# Requirement:
The lines to reproduce from the material below are those from the one containing "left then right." through the one containing "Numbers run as", both included; write them out exactly and add nothing.

** Opening Stored data block **

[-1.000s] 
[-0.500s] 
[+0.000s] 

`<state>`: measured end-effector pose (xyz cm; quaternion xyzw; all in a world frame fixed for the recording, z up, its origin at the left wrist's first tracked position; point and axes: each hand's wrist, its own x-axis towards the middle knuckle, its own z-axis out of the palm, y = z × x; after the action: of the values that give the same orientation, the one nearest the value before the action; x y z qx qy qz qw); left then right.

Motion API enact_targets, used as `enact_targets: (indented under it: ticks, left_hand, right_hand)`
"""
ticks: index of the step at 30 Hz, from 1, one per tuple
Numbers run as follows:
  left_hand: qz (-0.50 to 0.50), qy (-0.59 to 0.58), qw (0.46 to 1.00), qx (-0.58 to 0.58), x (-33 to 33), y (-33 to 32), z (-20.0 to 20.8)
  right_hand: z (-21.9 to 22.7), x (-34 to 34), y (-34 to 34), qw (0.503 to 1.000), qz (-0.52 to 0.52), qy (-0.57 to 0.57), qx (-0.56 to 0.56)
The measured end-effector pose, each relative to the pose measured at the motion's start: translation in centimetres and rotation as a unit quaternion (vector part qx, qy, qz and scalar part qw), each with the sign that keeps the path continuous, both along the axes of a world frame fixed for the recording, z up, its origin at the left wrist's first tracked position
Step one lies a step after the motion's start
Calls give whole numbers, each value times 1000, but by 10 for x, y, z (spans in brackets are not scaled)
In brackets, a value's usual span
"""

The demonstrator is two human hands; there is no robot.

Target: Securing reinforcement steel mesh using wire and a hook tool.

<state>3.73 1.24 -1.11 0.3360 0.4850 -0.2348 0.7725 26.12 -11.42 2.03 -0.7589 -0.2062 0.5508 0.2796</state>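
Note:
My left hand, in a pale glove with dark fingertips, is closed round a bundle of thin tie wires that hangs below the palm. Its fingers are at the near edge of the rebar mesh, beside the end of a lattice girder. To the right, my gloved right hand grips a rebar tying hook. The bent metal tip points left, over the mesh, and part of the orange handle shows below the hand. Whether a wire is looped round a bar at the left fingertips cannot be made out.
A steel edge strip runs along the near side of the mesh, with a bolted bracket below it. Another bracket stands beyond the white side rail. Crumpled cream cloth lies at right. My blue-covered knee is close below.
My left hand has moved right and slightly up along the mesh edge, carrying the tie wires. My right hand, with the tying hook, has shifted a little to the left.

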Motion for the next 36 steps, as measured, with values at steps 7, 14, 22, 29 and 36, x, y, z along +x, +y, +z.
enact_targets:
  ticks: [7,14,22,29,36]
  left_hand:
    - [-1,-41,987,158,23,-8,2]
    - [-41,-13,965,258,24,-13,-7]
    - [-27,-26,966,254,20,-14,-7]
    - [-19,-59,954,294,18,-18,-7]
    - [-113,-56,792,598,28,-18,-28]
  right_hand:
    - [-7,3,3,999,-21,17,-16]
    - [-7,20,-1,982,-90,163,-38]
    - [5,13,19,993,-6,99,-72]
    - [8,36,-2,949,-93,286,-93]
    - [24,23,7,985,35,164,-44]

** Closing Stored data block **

# Answer below:
`<state>`: measured end-effector pose (xyz cm; quaternion xyzw; all in a world frame fixed for the recording, z up, its origin at the left wrist's first tracked position; point and axes: each hand's wrist, its own x-axis towards the middle knuckle, its own z-axis out of the palm, y = z × x; after the action: of the values that give the same orientation, the one nearest the value before the action; x y z qx qy qz qw); left then right.

Motion API enact_targets, used as `enact_targets: (indented under it: ticks, left_hand, right_hand)`
"""
ticks: index of the step at 30 Hz, from 1, one per tuple
Numbers run as follows:

No further output will be produced for this exercise.